Activity: Up to and including the line containing "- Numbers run", retype each line of the listing below exactly, beginning with the first.

Excerpted records:
===============
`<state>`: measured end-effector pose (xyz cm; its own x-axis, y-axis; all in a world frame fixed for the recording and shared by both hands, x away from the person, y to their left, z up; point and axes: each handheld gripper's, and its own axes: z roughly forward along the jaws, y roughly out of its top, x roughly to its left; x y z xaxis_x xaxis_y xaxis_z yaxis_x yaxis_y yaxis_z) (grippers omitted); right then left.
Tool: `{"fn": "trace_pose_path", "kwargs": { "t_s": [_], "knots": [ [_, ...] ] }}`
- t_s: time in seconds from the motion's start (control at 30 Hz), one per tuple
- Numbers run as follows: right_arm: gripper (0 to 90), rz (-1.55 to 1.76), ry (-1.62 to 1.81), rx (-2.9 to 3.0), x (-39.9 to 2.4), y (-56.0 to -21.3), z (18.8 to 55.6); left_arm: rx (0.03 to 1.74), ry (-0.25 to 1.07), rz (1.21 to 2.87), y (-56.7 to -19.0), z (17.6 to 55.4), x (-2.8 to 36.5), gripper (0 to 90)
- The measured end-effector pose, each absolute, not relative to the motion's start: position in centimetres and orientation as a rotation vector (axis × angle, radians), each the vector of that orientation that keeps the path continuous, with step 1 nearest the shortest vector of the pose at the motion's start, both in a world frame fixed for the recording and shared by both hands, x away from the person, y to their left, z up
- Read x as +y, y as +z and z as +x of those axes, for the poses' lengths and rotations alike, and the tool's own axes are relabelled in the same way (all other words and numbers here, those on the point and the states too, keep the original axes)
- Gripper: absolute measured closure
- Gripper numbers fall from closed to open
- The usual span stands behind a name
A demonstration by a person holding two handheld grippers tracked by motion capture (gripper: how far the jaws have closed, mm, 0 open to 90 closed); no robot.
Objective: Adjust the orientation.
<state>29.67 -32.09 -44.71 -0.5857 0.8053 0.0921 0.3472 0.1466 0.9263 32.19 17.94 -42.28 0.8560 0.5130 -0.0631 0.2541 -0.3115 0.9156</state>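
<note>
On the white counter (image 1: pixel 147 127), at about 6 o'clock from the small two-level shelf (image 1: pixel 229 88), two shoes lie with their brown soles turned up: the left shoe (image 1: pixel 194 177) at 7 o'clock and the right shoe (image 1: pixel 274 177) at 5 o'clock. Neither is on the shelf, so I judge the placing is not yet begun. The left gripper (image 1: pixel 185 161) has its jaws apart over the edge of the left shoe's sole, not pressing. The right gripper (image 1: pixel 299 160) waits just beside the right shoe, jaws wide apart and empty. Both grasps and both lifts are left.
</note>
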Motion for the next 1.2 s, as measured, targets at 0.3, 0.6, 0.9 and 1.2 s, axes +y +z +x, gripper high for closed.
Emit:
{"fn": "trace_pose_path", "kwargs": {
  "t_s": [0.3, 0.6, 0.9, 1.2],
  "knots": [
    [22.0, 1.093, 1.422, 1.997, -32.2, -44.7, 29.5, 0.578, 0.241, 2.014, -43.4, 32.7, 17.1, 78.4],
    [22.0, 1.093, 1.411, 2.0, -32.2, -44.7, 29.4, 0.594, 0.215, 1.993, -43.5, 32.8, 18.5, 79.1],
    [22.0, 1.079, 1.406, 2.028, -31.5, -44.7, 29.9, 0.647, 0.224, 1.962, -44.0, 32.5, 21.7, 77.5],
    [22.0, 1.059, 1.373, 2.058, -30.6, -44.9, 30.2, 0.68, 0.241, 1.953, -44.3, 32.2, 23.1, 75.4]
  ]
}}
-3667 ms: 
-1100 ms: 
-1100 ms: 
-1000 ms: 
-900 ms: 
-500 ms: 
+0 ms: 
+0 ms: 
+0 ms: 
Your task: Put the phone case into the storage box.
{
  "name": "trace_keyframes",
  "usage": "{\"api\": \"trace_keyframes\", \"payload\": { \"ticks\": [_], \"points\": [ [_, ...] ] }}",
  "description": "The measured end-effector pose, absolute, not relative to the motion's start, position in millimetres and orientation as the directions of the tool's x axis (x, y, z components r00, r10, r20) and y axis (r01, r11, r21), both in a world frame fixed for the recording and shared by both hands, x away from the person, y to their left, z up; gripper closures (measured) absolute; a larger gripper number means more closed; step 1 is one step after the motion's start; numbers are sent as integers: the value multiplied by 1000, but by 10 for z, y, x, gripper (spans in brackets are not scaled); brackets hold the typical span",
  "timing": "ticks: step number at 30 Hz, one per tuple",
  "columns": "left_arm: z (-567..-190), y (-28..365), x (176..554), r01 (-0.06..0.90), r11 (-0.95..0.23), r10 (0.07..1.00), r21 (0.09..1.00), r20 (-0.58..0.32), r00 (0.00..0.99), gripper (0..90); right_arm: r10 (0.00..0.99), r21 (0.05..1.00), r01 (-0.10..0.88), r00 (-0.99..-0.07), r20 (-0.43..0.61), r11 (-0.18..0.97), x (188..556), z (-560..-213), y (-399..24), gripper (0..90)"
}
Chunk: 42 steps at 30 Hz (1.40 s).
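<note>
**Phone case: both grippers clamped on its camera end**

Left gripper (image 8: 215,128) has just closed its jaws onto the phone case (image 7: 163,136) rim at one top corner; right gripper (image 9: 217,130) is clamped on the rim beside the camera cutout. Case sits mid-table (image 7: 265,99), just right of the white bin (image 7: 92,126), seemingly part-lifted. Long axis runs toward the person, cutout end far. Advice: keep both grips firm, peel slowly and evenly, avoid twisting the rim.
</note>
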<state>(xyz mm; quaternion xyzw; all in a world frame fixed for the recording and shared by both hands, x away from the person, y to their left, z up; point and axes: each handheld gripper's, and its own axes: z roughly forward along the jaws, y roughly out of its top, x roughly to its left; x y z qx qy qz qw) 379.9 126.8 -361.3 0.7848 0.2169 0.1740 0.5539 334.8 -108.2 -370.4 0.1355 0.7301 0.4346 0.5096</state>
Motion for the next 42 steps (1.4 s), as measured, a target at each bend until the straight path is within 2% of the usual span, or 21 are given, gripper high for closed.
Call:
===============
Completed task:
`<state>`: measured end-effector pose (xyz cm; its own x-axis, y-axis; all in a world frame fixed for the recording and shared by both hands, x away from the person, y to their left, z up; point and axes: each handheld gripper's, and its own axes: z roughly forward along the jaws, y roughly out of its top, x roughly to its left; x y z xaxis_x xaxis_y xaxis_z yaxis_x yaxis_y yaxis_z) (grippers omitted); right then left.
Tool: `{"fn": "trace_pose_path", "kwargs": { "t_s": [_], "knots": [ [_, ...] ] }}`
- t_s: time in seconds from the motion's start (control at 30 Hz), one per tuple
- Numbers run as follows: right_arm: gripper (0 to 90), rz (-1.55 to 1.76), ry (-1.62 to 1.81), rx (-2.9 to 3.0), x (-39.9 to 2.4), y (-56.0 to -21.3), z (18.8 to 55.6); left_arm: rx (0.03 to 1.74), ry (-0.25 to 1.07), rz (1.21 to 2.87), y (-56.7 to -19.0), z (17.6 to 55.4), x (-2.8 to 36.5), gripper (0 to 90)

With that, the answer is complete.